**The problem**: The line with "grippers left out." marks the start; write out that line and all following lines through the end of the listing, exactly.

**Data segment**:
Content starts

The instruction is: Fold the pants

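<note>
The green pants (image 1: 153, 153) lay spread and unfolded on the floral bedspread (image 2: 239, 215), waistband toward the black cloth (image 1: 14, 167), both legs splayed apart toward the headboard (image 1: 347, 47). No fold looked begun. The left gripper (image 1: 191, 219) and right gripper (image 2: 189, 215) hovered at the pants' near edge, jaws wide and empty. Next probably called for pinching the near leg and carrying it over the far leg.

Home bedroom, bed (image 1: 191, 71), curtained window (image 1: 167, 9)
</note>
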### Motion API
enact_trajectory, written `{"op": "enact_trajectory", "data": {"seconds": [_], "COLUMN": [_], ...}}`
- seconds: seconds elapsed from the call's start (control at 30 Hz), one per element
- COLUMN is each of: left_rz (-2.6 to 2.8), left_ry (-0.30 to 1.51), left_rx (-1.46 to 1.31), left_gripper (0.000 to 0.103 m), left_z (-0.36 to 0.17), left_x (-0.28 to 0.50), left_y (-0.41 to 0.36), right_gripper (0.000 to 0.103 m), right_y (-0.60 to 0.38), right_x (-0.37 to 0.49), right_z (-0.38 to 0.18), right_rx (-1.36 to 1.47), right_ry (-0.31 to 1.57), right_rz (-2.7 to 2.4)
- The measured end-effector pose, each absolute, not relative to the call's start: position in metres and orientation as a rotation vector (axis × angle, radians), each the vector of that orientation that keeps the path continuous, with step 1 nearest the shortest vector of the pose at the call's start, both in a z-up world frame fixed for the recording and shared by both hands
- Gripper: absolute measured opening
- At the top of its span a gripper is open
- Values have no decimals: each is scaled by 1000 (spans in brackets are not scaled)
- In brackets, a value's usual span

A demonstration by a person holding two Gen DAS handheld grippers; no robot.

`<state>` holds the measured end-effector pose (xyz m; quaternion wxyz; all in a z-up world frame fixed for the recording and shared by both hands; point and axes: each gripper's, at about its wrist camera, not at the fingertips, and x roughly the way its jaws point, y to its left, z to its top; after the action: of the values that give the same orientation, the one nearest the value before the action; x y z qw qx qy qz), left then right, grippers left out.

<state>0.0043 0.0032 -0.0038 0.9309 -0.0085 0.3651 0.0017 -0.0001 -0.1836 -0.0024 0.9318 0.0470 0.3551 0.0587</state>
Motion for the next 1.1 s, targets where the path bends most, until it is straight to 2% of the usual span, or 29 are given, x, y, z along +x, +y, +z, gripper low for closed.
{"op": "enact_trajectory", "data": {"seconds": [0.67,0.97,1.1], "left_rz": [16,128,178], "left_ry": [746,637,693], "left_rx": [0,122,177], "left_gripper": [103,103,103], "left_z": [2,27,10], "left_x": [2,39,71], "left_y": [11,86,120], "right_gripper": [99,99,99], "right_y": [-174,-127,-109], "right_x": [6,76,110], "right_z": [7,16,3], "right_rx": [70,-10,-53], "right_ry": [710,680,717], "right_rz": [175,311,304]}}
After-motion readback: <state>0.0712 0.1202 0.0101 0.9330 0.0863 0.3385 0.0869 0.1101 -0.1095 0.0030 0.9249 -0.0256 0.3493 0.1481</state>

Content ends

**Response below**:
`<state>` holds the measured end-effector pose (xyz m; quaternion wxyz; all in a z-up world frame fixed for the recording and shared by both hands; point and axes: each gripper's, at about its wrist camera, not at the fingertips, and x roughly the way its jaws point, y to its left, z to its top; after the action: of the values that give the same orientation, the one nearest the value before the action; x y z qw qx qy qz), left then right, grippers left out.

<state>0.0043 0.0032 -0.0038 0.9309 -0.0085 0.3651 0.0017 -0.0001 -0.1836 -0.0024 0.9318 0.0470 0.3551 0.0587</state>
Motion for the next 1.1 s, targets where the path bends most, until it is straight to 2% of the usual span, or 29 are given, x, y, z along +x, +y, +z, gripper low for closed.
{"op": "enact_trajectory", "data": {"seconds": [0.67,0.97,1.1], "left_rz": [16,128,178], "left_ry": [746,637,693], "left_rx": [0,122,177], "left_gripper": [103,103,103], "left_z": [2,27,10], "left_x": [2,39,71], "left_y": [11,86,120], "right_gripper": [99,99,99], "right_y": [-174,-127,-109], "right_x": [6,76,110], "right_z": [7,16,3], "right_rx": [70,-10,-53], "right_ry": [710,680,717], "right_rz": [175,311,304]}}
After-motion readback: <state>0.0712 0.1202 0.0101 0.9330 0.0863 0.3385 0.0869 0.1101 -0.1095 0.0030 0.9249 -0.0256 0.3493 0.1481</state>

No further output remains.